This is a significant weekend, one that memorializes those who have gone before. Hopefully we feel every, reverent emotion for those who have died in our service and those who developed this country through their sweat and sorrows; not only our dedicated military, but our forefathers who religiously worked to support their families and others who needed a hand up.
Our conservative values come through them. They gave hearts and souls to make this country the greatest. And, now, there are those who don’t care what was sacrificed. Instead, their entitlement attitudes bastardize the American model of sacred freedoms, which encourage dreams to unfold.
My own forefathers built roads and earthen dams in Arizona during the Depression, cutting the way for you and me to live more easily. Their every sacrifice came through their understanding that they and they alone were responsible for their lives, their paychecks, their families. Yet, we see the slobbering, old media, left wing radicals and even our president, crown respect on groups such as the Wall Street Occupiers who still, to this day, cannot define why they belly-ache over their lot. Many choose not to work. They snivel over what is not handed to them; some students lament that they must work and pay their own way. Occupiers breed entitlement, camp in public places, which others paid for through their labor and taxes. They are using violence and fire.

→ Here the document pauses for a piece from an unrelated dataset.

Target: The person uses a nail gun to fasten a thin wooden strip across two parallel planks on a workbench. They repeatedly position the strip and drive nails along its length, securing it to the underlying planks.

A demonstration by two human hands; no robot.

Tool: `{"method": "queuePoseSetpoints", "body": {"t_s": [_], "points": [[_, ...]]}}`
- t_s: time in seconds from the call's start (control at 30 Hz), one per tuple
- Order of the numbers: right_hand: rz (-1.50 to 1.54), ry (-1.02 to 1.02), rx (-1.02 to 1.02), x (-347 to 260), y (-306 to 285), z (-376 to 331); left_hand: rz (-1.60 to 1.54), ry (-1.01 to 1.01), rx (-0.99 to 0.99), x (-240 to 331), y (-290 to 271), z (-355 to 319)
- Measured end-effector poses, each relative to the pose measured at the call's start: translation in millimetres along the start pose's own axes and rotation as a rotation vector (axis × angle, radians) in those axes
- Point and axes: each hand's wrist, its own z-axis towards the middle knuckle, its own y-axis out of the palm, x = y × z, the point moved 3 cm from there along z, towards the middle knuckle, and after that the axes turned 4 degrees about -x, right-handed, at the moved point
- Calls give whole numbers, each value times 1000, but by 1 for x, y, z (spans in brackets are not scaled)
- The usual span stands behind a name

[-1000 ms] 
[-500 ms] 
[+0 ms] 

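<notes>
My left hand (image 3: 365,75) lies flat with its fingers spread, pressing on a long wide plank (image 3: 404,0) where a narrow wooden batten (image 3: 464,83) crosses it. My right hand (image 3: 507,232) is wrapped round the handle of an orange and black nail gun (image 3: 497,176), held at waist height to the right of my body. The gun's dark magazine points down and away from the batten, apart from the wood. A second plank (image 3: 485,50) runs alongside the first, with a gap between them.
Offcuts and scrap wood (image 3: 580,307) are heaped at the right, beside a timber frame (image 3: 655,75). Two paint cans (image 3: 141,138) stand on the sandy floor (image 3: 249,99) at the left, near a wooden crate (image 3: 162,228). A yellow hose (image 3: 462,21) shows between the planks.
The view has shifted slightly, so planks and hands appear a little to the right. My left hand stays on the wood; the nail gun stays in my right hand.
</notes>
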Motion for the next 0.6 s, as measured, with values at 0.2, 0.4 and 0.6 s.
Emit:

I’m biased because of my ancestry’s understanding of their personal power to build a nation. Plus, I’m married to my best example of the American way. David was born in poverty during the Depression. Raised in Sparks, Nev., the child helped his mother in her tiny store; plus he delivered newspapers and cleaned office buildings before he reached age 12. He took his musical talent and created a dance band at age 14, which over decades blessed him with income. At 15, he worked as a restaurant fry cook in Lake Tahoe every summer. He served the rich, yearned to have what they enjoyed, thus he tried harder.
Working his way through college, he lived in and managed a flop-house where he shoveled out crap left behind by drunken tenants. He joined the Air National Guard where his cooking skills qualified him as head cook in the mess hall. He went on to manage two apartment complexes, living in one. His labor blessed others right and left, including his struggling parents and siblings who he employed at the apartments.
His chosen occupation was in education, plus he eventually developed a large resort at Tahoe, where he employed hundreds of skilled laborers. Over years, he won and lost, but always, the American way provided the next step. However, he had to find it and he had to do it.
Every single thing that boy/man did, in the way of earning his living, went on to bless him and others. Today he mentors every person he can. Though there was some playtime in all those years, 99 percent of his life was hard, long work, some of it heartbreaking.
And so the Wall Street Occupiers call themselves the “99 percenters.” No. They are not.
The protestors, laced with anarchists, leave bitter impressions of those who refuse personal responsibility, while in the guise of patriotic indignation. They openly promote the taker mentality.
As for the banking and Washington corruption that bothers us all? Takers have little, respectable influence. Those who understand personal responsibility are in a much better place to generate change, which clearly explains the differences between the Occupiers and the Tea Partiers.
This weekend for me is about those who are devoted to America: the military, the working American, the American actively seeking work, and the hard-working student. You know them. They are the genuine “99 percenters.”